Right. One of the many leashes that monitor our every movement. But Tristan’s skills with technology have bought us privacy before.
We’re prisoners in our own lives, with just enough freedom to pretend we have choices.
I look at my pack—really look at them. Freddie’s lost weight, shadows under his eyes, hands that shake when he thinks no one’s watching. Tristan cracking at the edges, his arrogance replaced by exhaustion. Owen clinging on to what remains of his sanity.
We’re all dying. Have been since that night. Going through the motions of existence while nothing meaningful remains.
The only thing that’s kept us breathing is the hope that someday Bianca would learn the truth. That she’d understand we never betrayed her, never chose someone else, never stopped loving her for even a single moment.
But seeing her today, witnessing what all this time believing our lie has done to her...
“We need to remind her who she belongs to.”
Owen’s head snaps up, his eyes widening. “Now you’re talking.”
“Not chasing her through hospitals,” I clarify. “But you’re right. Strategy isn’t working. She won’t let us close enough to explain.”

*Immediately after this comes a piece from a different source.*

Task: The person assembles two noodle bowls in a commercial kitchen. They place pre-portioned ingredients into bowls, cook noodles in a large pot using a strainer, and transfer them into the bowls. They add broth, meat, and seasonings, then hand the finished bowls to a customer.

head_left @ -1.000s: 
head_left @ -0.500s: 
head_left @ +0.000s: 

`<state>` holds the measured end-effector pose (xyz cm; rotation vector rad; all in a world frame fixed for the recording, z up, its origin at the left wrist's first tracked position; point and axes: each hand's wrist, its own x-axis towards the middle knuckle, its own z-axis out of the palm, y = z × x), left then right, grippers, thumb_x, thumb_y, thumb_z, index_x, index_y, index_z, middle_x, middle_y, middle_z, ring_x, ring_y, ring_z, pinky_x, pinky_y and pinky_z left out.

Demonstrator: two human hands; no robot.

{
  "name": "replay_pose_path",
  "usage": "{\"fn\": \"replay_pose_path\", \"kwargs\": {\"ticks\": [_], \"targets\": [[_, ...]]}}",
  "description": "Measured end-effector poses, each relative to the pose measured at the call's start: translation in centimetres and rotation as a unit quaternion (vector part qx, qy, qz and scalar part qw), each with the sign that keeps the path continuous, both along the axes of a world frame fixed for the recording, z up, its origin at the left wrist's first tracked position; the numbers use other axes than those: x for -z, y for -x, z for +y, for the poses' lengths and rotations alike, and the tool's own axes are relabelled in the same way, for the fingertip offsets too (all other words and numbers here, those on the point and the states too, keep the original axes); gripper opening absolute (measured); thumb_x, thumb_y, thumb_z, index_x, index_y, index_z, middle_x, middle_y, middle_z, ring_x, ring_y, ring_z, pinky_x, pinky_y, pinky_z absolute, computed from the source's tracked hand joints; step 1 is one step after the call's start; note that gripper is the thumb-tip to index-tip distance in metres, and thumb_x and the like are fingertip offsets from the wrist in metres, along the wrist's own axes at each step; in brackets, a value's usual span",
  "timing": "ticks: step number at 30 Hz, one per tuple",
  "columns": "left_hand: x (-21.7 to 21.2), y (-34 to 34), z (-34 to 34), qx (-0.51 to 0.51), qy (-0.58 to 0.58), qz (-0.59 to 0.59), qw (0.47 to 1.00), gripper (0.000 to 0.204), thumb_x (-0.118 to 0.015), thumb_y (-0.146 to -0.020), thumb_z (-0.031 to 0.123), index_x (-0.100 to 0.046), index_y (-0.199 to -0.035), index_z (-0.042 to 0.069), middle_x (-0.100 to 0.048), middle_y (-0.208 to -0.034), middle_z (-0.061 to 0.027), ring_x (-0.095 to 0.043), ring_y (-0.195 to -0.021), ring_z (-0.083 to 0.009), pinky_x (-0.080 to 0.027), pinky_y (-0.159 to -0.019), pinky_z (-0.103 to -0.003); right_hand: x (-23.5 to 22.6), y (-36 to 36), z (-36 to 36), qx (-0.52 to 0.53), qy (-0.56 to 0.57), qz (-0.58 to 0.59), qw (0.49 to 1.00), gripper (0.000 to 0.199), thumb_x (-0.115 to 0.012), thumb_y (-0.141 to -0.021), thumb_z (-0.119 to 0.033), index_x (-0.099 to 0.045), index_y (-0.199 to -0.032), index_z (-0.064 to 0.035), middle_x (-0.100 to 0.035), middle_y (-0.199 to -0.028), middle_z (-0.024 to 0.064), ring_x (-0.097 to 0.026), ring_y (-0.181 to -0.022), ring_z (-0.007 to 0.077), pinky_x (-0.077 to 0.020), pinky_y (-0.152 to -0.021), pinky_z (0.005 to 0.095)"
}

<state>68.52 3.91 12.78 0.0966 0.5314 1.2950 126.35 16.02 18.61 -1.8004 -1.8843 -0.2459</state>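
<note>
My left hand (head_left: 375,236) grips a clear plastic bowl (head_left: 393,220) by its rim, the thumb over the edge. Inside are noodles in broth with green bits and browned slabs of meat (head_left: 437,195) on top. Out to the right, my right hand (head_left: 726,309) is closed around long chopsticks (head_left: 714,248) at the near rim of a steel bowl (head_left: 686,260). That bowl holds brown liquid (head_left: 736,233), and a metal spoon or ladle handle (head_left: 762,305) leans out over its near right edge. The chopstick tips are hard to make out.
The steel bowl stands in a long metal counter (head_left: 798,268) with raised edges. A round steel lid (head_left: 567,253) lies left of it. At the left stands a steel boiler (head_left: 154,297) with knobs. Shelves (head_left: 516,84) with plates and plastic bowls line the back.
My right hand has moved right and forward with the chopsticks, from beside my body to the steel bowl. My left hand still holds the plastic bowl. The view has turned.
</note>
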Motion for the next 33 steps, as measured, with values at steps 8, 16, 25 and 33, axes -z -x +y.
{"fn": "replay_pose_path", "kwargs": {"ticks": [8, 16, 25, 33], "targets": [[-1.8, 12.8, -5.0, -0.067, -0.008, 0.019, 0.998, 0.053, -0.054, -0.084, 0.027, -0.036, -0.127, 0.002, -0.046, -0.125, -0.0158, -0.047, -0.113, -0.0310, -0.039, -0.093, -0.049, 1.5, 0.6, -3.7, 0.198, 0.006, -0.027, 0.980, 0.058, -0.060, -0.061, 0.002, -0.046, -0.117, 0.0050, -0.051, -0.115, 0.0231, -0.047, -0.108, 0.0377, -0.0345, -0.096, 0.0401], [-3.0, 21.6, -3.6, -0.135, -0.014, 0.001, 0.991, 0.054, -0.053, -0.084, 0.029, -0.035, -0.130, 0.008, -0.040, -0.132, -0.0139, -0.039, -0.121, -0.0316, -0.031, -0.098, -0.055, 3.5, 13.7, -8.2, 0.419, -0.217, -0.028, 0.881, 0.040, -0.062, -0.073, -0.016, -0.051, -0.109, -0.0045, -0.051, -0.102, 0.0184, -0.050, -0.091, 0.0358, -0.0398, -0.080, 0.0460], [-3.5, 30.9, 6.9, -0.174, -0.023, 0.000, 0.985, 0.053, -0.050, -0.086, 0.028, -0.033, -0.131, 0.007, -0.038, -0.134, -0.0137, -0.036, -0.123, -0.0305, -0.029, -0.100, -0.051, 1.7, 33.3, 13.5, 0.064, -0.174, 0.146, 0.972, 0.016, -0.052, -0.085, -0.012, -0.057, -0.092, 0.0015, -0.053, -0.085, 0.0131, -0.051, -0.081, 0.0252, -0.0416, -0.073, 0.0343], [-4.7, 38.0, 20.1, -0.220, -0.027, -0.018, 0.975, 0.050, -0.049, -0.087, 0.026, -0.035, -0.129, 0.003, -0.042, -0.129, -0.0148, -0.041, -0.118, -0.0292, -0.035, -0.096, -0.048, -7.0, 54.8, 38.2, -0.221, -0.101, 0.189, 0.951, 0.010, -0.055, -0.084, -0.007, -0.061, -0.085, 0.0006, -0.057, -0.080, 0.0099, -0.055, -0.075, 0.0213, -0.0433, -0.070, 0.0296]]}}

For years, I’ve been the cautious one. The one who insisted we lay low, survive however we could manage, and find ways to get out of the bond that didn’t result in our deaths, one way or the other. I’ve held this pack together by the skin of my teeth but none of it has worked.
Watching Bianca claw at her own throat because our presence disturbs her? I need her suffering to end. Now.
“What are you suggesting?” Tristan sounds eager with anticipation.
I meet each of their gazes, letting them see the beast I’ve kept leashed for years.
“Whatever it takes.”
Owen’s smile is sharp enough to cut. “Finally.”
“We get the scent blockers,” I continue, my mind already working through possibilities. “Then we make sure she can’t run again until she hears the truth.”
Freddie’s expression twists like he doesn’t like the sound of that, but I’m past the point of trying to be civilized. We need results and we need them now. She’s covered in scars, stabbing people, living in the mountains like some kind of feral creature. Enough.
I want names. Addresses. I want to know who touched her, who threatened her, who made her feel unsafe enough to become a weapon. I want payment in flesh for every mark on her body caused by someone else.
I look toward the hospital, toward the window where Bianca likely sits hating us with every breath she takes.
It’s time to reclaim what was stolen from us. Whatever it takes.